__Goal of the exercise__.
Print all the records exactly, please.
Source data Start Marker
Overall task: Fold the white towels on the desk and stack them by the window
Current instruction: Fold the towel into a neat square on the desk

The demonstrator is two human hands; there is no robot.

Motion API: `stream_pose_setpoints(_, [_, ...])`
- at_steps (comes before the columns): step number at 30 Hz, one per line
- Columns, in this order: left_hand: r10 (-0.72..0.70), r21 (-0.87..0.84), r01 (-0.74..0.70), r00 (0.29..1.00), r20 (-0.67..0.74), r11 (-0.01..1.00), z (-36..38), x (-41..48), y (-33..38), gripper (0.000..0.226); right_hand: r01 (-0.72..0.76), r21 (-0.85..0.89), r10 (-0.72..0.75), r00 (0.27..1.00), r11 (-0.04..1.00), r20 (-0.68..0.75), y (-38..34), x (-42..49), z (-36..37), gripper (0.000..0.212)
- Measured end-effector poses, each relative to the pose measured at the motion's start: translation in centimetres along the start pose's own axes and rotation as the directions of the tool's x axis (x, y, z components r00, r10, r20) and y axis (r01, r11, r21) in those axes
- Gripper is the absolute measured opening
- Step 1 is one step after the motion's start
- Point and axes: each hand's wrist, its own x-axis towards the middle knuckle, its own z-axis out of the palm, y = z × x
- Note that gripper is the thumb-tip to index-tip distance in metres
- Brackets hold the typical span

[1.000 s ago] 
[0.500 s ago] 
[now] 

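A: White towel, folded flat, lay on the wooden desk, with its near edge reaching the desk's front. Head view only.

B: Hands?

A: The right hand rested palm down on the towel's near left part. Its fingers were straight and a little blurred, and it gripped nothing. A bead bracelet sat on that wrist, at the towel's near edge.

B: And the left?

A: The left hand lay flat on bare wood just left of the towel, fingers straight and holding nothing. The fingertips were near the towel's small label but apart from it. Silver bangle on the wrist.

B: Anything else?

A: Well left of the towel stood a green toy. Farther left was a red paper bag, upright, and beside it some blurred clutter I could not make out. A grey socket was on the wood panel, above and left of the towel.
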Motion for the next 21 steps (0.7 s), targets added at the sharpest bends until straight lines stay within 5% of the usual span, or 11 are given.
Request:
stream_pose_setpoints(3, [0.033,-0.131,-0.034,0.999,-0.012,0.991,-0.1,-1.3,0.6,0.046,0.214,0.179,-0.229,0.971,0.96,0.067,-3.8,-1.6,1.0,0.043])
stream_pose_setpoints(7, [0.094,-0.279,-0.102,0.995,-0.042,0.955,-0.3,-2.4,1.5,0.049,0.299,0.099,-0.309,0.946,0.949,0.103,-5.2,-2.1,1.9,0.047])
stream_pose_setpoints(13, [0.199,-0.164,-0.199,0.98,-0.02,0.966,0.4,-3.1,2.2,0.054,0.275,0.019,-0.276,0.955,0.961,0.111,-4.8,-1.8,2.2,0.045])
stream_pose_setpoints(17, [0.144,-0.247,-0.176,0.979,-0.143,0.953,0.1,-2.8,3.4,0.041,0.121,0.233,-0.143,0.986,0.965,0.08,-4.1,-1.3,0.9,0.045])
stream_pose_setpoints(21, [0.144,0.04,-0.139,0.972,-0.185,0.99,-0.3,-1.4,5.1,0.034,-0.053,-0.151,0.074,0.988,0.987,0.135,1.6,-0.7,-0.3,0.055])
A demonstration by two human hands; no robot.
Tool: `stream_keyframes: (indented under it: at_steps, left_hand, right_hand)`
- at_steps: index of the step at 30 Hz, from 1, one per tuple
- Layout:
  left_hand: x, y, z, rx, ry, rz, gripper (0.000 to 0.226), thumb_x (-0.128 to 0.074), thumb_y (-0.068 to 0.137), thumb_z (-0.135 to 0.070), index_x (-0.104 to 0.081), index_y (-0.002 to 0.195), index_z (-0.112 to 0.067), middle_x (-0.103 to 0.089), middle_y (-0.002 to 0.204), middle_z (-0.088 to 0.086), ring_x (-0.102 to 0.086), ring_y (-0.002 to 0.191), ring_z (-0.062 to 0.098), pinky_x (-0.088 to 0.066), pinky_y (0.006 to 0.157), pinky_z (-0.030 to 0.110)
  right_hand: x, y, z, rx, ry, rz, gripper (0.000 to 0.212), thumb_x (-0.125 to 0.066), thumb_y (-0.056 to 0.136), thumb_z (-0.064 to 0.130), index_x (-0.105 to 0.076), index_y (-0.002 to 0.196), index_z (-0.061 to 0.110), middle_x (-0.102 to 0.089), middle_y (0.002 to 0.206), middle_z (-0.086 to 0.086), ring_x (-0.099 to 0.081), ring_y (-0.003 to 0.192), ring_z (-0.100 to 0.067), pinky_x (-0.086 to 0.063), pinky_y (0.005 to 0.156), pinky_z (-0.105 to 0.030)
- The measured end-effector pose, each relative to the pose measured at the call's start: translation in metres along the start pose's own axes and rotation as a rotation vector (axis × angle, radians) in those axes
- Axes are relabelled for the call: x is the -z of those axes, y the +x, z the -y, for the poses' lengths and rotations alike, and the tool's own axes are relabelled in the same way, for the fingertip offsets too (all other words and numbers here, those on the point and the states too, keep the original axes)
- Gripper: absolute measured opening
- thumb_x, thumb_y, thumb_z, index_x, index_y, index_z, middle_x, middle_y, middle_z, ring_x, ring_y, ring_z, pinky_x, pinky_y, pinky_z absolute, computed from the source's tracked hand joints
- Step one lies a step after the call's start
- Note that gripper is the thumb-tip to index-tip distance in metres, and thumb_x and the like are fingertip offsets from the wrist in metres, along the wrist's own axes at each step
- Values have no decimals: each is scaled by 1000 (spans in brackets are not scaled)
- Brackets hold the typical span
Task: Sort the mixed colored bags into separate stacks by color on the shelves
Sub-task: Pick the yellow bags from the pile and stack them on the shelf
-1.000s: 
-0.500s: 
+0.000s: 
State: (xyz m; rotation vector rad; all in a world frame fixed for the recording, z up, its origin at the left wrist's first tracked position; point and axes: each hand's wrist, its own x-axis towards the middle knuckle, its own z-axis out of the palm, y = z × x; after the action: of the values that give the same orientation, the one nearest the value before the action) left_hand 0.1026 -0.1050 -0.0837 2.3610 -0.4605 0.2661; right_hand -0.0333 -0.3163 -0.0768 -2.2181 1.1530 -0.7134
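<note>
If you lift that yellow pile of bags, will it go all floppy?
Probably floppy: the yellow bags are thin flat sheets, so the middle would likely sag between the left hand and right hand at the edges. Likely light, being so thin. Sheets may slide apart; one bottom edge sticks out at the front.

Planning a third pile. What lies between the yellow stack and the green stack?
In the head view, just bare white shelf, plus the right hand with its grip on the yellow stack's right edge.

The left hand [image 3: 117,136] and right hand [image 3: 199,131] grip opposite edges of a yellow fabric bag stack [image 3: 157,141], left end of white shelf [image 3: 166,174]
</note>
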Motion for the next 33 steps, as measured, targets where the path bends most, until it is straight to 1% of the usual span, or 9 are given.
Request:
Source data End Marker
__Solution to the exercise__.
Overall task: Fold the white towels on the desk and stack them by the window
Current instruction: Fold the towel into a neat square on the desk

The demonstrator is two human hands; there is no robot.

Motion API: `stream_pose_setpoints(_, [_, ...])`
- at_steps (comes before the columns): step number at 30 Hz, one per line
- Columns, in this order: left_hand: r10 (-0.72..0.70), r21 (-0.87..0.84), r01 (-0.74..0.70), r00 (0.29..1.00), r20 (-0.67..0.74), r11 (-0.01..1.00), z (-36..38), x (-41..48), y (-33..38), gripper (0.000..0.226); right_hand: r01 (-0.72..0.76), r21 (-0.85..0.89), r10 (-0.72..0.75), r00 (0.27..1.00), r11 (-0.04..1.00), r20 (-0.68..0.75), y (-38..34), x (-42..49), z (-36..37), gripper (0.000..0.212)
- Measured end-effector poses, each relative to the pose measured at the motion's start: translation in centimetres along the start pose's own axes and rotation as the directions of the tool's x axis (x, y, z components r00, r10, r20) and y axis (r01, r11, r21) in those axes
- Gripper is the absolute measured opening
- Step 1 is one step after the motion's start
- Point and axes: each hand's wrist, its own x-axis towards the middle knuckle, its own z-axis out of the palm, y = z × x
- Note that gripper is the thumb-tip to index-tip distance in metres
- Brackets hold the typical span

[1.000 s ago] 
[0.500 s ago] 
[now] 

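A: White towel, folded flat, lay on the wooden desk, with its near edge reaching the desk's front. Head view only.

B: Hands?

A: The right hand rested palm down on the towel's near left part. Its fingers were straight and a little blurred, and it gripped nothing. A bead bracelet sat on that wrist, at the towel's near edge.

B: And the left?

A: The left hand lay flat on bare wood just left of the towel, fingers straight and holding nothing. The fingertips were near the towel's small label but apart from it. Silver bangle on the wrist.

B: Anything else?

A: Well left of the towel stood a green toy. Farther left was a red paper bag, upright, and beside it some blurred clutter I could not make out. A grey socket was on the wood panel, above and left of the towel.
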Motion for the next 21 steps (0.7 s), targets added at the sharpest bends until straight lines stay within 5% of the usual span, or 11 are given.
Request:
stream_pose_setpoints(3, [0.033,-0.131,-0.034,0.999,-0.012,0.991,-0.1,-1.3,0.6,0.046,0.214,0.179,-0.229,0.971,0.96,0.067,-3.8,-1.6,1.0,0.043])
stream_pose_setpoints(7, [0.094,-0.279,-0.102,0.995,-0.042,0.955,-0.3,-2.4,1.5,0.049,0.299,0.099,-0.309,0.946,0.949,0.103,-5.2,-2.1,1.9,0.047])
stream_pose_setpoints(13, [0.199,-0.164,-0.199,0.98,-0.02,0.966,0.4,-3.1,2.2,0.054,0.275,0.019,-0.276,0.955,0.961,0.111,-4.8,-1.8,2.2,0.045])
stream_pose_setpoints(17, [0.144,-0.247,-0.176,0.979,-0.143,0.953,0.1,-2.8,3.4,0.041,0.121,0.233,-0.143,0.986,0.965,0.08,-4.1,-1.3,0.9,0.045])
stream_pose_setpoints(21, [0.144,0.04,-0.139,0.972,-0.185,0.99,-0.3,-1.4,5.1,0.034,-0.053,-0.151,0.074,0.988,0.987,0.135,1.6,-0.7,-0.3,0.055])
A demonstration by two human hands; no robot.
Tool: `stream_keyframes: (indented under it: at_steps, left_hand, right_hand)`
- at_steps: index of the step at 30 Hz, from 1, one per tuple
- Layout:
  left_hand: x, y, z, rx, ry, rz, gripper (0.000 to 0.226), thumb_x (-0.128 to 0.074), thumb_y (-0.068 to 0.137), thumb_z (-0.135 to 0.070), index_x (-0.104 to 0.081), index_y (-0.002 to 0.195), index_z (-0.112 to 0.067), middle_x (-0.103 to 0.089), middle_y (-0.002 to 0.204), middle_z (-0.088 to 0.086), ring_x (-0.102 to 0.086), ring_y (-0.002 to 0.191), ring_z (-0.062 to 0.098), pinky_x (-0.088 to 0.066), pinky_y (0.006 to 0.157), pinky_z (-0.030 to 0.110)
  right_hand: x, y, z, rx, ry, rz, gripper (0.000 to 0.212), thumb_x (-0.125 to 0.066), thumb_y (-0.056 to 0.136), thumb_z (-0.064 to 0.130), index_x (-0.105 to 0.076), index_y (-0.002 to 0.196), index_z (-0.061 to 0.110), middle_x (-0.102 to 0.089), middle_y (0.002 to 0.206), middle_z (-0.086 to 0.086), ring_x (-0.099 to 0.081), ring_y (-0.003 to 0.192), ring_z (-0.100 to 0.067), pinky_x (-0.086 to 0.063), pinky_y (0.005 to 0.156), pinky_z (-0.105 to 0.030)
- The measured end-effector pose, each relative to the pose measured at the call's start: translation in metres along the start pose's own axes and rotation as a rotation vector (axis × angle, radians) in those axes
- Axes are relabelled for the call: x is the -z of those axes, y the +x, z the -y, for the poses' lengths and rotations alike, and the tool's own axes are relabelled in the same way, for the fingertip offsets too (all other words and numbers here, those on the point and the states too, keep the original axes)
- Gripper: absolute measured opening
- thumb_x, thumb_y, thumb_z, index_x, index_y, index_z, middle_x, middle_y, middle_z, ring_x, ring_y, ring_z, pinky_x, pinky_y, pinky_z absolute, computed from the source's tracked hand joints
- Step one lies a step after the call's start
- Note that gripper is the thumb-tip to index-tip distance in metres, and thumb_x and the like are fingertip offsets from the wrist in metres, along the wrist's own axes at each step
- Values have no decimals: each is scaled by 1000 (spans in brackets are not scaled)
- Brackets hold the typical span
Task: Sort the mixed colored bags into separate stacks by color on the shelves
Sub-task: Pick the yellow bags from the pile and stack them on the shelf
-1.000s: 
-0.500s: 
+0.000s: 
State: (xyz m; rotation vector rad; all in a world frame fixed for the recording, z up, its origin at the left wrist's first tracked position; point and axes: each hand's wrist, its own x-axis towards the middle knuckle, its own z-axis out of the palm, y = z × x; after the action: of the values that give the same orientation, the one nearest the value before the action) left_hand 0.1026 -0.1050 -0.0837 2.3610 -0.4605 0.2661; right_hand -0.0333 -0.3163 -0.0768 -2.2181 1.1530 -0.7134
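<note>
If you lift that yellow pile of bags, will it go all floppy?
Probably floppy: the yellow bags are thin flat sheets, so the middle would likely sag between the left hand and right hand at the edges. Likely light, being so thin. Sheets may slide apart; one bottom edge sticks out at the front.

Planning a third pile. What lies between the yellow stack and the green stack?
In the head view, just bare white shelf, plus the right hand with its grip on the yellow stack's right edge.

The left hand [image 3: 117,136] and right hand [image 3: 199,131] grip opposite edges of a yellow fabric bag stack [image 3: 157,141], left end of white shelf [image 3: 166,174]
</note>
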Motion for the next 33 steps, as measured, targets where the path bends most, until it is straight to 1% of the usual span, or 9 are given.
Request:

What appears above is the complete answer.